- **TASK STATEMENT**
Each line of the data below containing "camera" needs to be listed.

- **Entries taken from a collection**
- - - -

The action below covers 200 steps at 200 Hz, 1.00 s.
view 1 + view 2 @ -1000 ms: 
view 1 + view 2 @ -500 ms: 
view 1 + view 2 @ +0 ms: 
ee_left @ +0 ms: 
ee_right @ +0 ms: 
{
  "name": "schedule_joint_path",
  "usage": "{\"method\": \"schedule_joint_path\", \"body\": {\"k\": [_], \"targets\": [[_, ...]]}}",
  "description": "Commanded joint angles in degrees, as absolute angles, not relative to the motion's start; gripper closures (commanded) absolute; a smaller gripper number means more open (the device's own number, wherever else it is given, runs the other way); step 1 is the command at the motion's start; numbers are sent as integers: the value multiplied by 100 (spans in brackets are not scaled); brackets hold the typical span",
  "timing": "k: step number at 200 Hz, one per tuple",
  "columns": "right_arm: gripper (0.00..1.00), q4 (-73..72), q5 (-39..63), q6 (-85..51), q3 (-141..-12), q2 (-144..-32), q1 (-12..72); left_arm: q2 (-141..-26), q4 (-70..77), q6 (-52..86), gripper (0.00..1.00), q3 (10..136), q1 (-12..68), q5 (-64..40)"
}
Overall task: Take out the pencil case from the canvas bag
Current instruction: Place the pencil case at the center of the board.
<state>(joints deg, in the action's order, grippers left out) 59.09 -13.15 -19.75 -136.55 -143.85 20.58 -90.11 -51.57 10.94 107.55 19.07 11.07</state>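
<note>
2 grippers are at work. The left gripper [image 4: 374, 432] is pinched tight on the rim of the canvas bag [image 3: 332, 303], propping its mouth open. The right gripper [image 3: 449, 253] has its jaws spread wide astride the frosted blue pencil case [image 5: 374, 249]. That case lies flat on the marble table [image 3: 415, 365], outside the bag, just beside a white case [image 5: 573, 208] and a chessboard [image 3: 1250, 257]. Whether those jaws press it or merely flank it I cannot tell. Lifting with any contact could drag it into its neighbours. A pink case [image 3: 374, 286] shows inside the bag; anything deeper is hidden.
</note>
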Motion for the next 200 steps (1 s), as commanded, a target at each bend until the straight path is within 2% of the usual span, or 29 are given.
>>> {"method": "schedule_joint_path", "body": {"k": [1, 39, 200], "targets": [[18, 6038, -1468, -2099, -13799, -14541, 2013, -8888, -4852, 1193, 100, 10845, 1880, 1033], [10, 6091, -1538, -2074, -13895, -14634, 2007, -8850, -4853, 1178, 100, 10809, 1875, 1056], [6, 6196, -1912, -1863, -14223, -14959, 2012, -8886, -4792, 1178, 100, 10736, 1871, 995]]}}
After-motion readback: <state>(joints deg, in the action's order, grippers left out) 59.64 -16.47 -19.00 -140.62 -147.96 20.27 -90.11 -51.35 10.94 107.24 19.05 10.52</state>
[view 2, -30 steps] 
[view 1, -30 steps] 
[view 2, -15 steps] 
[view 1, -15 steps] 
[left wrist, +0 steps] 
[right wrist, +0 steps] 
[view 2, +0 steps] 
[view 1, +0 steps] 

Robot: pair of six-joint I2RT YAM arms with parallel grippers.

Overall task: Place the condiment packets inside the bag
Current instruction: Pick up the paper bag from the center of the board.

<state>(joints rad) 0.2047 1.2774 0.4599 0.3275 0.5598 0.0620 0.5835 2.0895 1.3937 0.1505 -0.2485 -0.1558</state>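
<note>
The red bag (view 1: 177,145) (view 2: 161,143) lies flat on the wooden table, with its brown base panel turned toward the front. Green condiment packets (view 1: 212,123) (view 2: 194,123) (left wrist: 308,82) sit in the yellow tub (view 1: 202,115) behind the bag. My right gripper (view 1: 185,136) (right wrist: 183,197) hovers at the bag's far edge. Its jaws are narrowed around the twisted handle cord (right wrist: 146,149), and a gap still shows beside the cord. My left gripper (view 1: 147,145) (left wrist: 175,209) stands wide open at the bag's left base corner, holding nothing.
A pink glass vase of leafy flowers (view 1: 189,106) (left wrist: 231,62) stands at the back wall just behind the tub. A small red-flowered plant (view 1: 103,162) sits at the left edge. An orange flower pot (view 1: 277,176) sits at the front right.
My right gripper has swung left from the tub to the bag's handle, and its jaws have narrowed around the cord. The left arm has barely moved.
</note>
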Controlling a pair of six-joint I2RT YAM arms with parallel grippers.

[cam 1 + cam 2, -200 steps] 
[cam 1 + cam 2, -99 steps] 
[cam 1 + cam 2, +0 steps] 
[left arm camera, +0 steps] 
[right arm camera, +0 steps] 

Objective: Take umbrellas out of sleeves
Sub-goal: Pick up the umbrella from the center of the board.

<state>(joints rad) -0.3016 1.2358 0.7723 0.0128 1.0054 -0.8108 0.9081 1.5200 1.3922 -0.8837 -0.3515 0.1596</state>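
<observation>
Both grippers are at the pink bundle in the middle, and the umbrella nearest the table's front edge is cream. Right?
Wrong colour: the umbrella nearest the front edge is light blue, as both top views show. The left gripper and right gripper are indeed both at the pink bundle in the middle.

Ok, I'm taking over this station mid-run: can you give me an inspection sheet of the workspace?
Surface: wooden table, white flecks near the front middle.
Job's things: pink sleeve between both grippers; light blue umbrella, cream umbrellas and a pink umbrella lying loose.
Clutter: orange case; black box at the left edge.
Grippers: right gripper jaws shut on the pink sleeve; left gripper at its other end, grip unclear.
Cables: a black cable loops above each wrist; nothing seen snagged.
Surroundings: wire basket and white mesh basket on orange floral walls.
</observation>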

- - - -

- **COMPLETED EXERCISE**
[left arm camera, +0 steps] 
[right arm camera, +0 steps] 

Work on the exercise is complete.